CMS also made improvements to provide beneficiaries with better awareness of their healthcare choices and more options. Having operated on more informal guidance before the Final Rule, CMS finally codified its Star Ratings system, a quality and performance tool that helps beneficiaries make informed coverage choices, as well as ensuring that the quality and consistency of data submitted is reflected in these ratings. Additionally, the Final Rule eliminated barriers to a wider array of Medicare parts C and D plan options, removing requirements that new plans in a given area must be "meaningfully different" from each other and allowing greater flexibility in Part D sponsor arrangements with pharmacies of all kinds, including retail and mail order pharmacies.

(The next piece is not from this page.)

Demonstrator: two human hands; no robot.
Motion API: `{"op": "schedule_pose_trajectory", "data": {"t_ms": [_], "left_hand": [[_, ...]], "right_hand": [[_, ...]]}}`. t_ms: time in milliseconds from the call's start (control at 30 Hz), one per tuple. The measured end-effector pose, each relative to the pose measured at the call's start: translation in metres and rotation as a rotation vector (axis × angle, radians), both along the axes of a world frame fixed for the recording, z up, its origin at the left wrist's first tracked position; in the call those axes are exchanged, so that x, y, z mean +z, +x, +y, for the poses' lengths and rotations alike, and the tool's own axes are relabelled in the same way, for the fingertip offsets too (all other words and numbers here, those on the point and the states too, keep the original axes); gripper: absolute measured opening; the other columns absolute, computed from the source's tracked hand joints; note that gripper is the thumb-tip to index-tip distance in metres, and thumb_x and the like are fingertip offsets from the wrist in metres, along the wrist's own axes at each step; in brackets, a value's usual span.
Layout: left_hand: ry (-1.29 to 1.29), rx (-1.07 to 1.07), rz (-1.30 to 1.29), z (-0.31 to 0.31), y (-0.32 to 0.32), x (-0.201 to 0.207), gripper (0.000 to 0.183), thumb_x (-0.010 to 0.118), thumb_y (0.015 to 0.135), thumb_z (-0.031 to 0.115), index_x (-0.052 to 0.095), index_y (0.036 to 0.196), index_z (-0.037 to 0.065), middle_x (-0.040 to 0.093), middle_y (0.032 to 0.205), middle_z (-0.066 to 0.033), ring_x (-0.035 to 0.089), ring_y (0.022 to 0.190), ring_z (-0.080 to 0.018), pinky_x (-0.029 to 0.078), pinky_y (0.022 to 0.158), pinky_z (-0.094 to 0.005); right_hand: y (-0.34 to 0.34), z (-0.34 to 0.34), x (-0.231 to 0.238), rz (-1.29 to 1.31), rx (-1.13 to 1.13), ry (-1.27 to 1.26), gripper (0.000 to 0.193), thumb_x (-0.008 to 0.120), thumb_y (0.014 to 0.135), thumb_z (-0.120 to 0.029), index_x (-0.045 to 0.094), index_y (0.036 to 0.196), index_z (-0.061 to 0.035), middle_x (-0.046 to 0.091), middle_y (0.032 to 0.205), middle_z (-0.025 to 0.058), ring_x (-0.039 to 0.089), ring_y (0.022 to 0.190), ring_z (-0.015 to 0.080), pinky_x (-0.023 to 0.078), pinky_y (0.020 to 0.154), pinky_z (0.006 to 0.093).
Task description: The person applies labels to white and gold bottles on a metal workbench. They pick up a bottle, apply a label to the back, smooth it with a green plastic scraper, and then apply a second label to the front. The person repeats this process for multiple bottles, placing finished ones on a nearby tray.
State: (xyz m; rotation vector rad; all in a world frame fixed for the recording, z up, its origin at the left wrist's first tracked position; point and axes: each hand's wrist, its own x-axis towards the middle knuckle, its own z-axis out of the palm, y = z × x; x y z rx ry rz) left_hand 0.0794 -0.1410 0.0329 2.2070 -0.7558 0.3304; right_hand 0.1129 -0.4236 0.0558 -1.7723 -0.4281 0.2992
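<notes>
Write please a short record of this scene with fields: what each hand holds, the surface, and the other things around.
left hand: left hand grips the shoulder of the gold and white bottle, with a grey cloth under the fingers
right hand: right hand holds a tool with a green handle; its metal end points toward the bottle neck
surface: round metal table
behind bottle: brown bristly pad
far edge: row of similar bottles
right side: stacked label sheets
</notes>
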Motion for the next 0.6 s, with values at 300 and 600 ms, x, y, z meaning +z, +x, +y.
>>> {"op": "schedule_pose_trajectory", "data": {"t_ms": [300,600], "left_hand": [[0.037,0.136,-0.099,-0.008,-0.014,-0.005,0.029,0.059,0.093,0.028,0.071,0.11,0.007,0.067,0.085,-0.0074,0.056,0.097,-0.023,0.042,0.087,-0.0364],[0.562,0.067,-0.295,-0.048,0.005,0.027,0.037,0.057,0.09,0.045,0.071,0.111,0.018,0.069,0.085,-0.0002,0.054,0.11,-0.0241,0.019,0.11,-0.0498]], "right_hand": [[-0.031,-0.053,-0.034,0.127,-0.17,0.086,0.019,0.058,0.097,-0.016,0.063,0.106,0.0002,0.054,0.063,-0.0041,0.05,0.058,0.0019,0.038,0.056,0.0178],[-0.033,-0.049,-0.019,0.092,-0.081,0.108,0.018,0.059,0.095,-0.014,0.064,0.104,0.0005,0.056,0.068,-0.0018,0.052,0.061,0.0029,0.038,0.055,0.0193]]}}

And in a significant policy revision, both the Final Rule and the Final Call Letter expand the ways MA plans can offer supplemental healthcare benefits to beneficiaries. Previously, CMS required plans to offer all enrollees access to the same benefits, but in a "reinterpretation" of this authority, CMS will now only require plans to offer similarly situated enrollees the same benefits, from reduced cost sharing to tailored supplemental benefits. In designing new options for supplemental healthcare benefits, however, CMS noted that there must be a medically objective connection, confirmed through diagnosis, between any specific benefit package and the health condition it is designed to address, and it also noted that existing protections against discrimination based on higher-cost conditions will continue to apply. In response to requests for additional specifics on the application of this reinterpretation, CMS repeatedly emphasized that it would provide further operational guidance before calendar year 2019 bids are due and will take industry comment into consideration in developing future guidance, although not before issuing this 2019 bid guidance.

In a comparable change in the Final Call Letter, CMS interpreted the qualifications for health-related supplemental benefits more broadly than in the past. CMS introduced a new test for determining whether an item or service qualifies, saying that "it must diagnose, prevent, or treat an illness or injury, compensate for physical impairments, act to ameliorate the functional/psychological impact of injuries or health conditions, or reduce avoidable emergency and healthcare utilization." While elaborating that new supplemental benefits must still be medically appropriate and either provided by or recommended by a licensed provider, CMS continued to decline to constitute a requirement for a physician order. Though CMS did not specify further what kinds of "extras" could now be included, speculation has abounded that services as diverse as home meal delivery, ride-sharing transportation to medical appointments, assistance devices, and non-skilled, in-home care could become regular benefits, even though similar options are not allowed in traditional Medicare.

CMS made clear that these supplemental healthcare benefits are in addition to the expansion of supplemental benefits to chronically ill enrollees that will be permitted in calendar year 2020 pursuant to the Bipartisan Budget Act of 2018. Therefore, by 2020, MA plans can offer three categories of supplemental benefits: standard (offered to all enrollees), targeted (based on health status or disease state) and chronic (offered to the chronically ill). MA plans will need to identify the category of each benefit being offered in their bids and Evidence of Coverage documents.

Conclusion

CMS's new MA and Medicare prescription drug benefit guidance represents noteworthy deregulation of programs under Medicare Part C and Medicare Part D, with overall savings for public and private parties estimated at $295 million per year for the next five years. But the most intriguing portion of this guidance is the fairly open-ended update to what can be considered a health-related supplemental benefit in MA plans, opening the door to a variety of new technologies and business models freshly aimed at reducing healthcare costs and improving health outcomes. Though it remains to be seen how CMS will specifically apply this approach to 2019 submissions and whether it will continue this experimentation in other areas, these are developments that bear watching.